→ How to complete this task:
May I have the lines from the one containing "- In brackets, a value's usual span" to the end of the entries, returned exactly and with nothing else?

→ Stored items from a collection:

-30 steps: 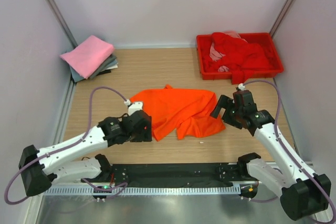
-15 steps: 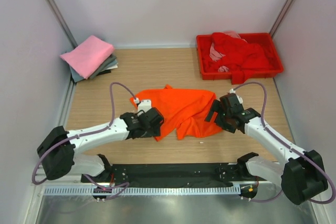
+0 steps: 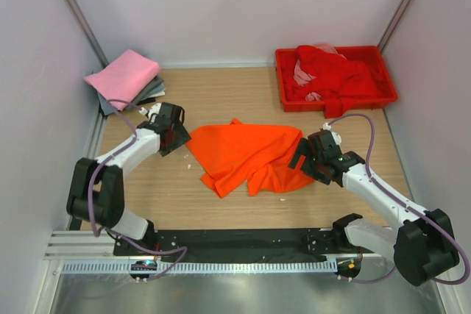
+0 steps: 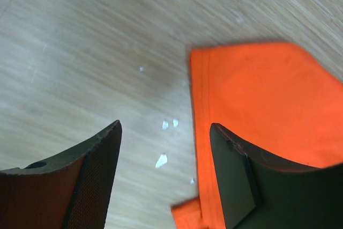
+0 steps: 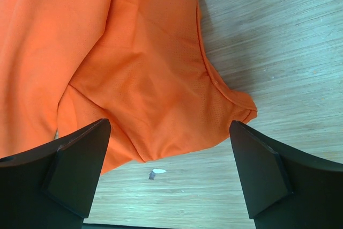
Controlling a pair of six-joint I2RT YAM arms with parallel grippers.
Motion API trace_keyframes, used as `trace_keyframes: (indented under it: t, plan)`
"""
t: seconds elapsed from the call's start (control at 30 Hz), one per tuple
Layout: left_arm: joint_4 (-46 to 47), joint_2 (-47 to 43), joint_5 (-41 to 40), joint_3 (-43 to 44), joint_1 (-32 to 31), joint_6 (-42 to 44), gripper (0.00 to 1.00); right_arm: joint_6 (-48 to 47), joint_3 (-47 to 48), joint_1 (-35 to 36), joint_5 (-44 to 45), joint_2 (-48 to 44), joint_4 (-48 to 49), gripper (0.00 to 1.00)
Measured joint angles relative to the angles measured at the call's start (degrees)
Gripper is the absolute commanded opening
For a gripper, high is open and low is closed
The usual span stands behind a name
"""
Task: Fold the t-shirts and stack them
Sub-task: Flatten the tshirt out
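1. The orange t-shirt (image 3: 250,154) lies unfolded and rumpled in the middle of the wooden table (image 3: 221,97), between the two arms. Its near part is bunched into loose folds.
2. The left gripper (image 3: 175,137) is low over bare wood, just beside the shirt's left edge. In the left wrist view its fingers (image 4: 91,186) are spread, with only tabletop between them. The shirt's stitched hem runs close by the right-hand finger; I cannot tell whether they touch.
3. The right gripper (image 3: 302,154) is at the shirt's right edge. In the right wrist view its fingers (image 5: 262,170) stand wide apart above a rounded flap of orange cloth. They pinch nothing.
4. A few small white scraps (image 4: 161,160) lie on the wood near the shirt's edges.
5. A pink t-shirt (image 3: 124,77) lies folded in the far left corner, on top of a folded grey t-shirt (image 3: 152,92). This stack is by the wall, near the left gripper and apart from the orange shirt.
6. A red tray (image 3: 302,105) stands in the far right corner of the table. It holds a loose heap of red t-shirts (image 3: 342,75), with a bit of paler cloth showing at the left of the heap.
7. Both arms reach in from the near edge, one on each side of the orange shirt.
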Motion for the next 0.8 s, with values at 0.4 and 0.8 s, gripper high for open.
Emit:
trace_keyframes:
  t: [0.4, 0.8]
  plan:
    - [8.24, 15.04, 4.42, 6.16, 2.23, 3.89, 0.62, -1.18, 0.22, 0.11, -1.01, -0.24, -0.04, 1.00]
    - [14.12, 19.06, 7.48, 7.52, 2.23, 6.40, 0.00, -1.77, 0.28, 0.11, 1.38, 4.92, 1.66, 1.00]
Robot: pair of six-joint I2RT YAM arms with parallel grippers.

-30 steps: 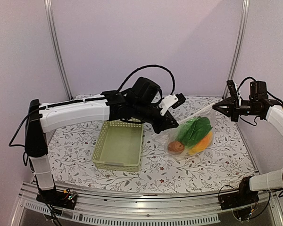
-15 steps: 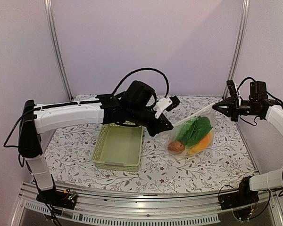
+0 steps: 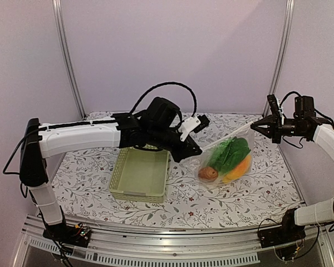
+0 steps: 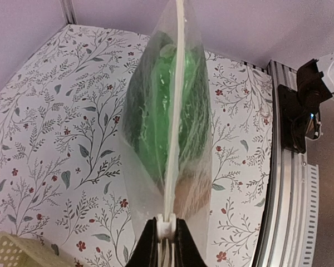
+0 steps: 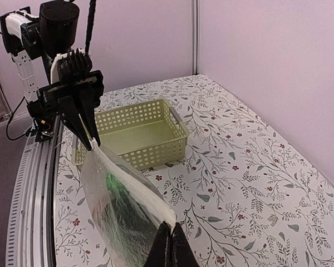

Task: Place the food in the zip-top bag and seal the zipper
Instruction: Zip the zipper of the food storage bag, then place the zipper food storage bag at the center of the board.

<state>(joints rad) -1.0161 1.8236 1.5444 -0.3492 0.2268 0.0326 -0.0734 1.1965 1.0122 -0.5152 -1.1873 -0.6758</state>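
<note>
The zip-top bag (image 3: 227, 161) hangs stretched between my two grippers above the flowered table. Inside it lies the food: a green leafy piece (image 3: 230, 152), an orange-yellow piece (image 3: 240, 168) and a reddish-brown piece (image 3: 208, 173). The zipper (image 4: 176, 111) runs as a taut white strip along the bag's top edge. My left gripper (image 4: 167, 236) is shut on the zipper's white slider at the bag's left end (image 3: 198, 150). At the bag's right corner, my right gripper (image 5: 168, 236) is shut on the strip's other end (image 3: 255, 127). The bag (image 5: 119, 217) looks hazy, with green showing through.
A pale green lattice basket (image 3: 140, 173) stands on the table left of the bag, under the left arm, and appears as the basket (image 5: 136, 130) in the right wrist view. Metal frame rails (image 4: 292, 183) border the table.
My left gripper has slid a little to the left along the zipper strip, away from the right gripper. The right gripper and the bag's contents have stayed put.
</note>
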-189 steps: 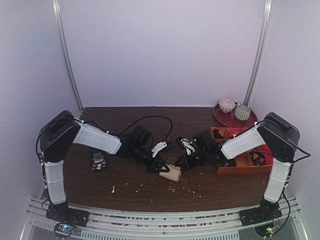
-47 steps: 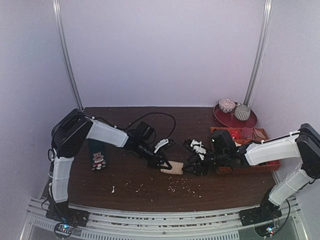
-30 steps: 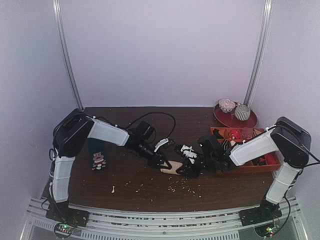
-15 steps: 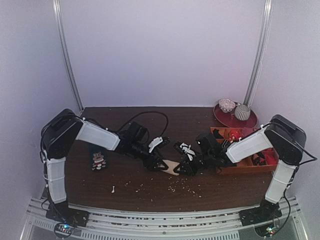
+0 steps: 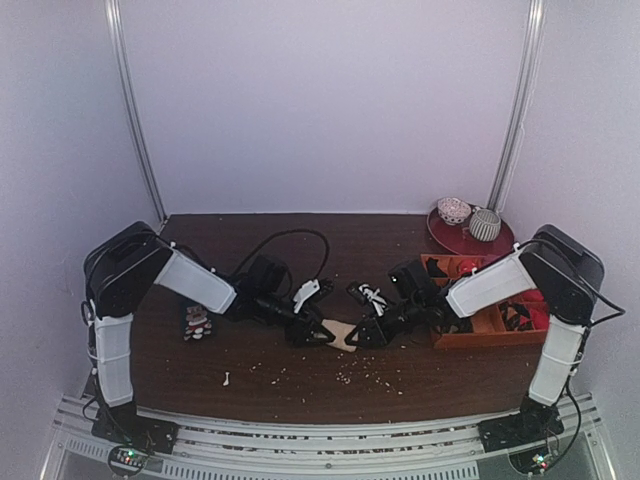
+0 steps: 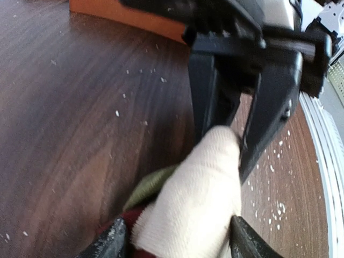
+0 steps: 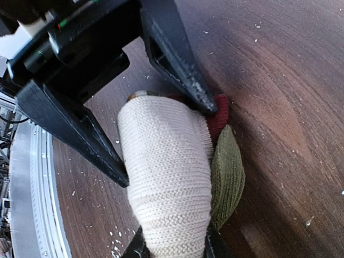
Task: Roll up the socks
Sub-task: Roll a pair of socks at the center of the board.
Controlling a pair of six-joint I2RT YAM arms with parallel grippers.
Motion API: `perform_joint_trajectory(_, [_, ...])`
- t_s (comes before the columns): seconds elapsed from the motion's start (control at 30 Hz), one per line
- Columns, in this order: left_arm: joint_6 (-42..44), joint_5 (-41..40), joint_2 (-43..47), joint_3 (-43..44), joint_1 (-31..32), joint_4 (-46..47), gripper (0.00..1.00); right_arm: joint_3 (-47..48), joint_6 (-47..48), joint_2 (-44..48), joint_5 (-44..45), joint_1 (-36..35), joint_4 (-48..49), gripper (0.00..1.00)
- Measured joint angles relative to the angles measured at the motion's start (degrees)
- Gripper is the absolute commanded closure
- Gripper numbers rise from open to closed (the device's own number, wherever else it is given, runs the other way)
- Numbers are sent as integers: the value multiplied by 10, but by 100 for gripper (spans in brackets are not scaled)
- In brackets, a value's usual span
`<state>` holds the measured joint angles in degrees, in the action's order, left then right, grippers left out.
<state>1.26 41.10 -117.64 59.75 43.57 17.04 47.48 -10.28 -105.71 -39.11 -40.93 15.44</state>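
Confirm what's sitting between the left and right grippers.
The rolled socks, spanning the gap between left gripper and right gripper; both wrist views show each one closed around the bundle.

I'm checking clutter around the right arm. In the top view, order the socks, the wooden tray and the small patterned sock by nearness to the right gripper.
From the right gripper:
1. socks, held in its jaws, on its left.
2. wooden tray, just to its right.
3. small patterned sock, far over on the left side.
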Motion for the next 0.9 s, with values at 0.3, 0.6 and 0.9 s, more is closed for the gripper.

→ The completed task:
- In brackets, a value's usual span
`<state>` holds the measured joint angles in degrees, in the action's order, left then right, grippers left out.
<state>1.26 41.10 -117.64 59.75 43.57 17.04 47.48 -10.28 -105.71 -39.11 -40.93 15.44</state>
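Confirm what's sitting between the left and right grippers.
The rolled socks, spanning the gap between left gripper and right gripper; both wrist views show each one closed around the bundle.

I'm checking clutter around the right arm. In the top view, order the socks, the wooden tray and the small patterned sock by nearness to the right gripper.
From the right gripper:
1. socks, held in its jaws, on its left.
2. wooden tray, just to its right.
3. small patterned sock, far over on the left side.
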Motion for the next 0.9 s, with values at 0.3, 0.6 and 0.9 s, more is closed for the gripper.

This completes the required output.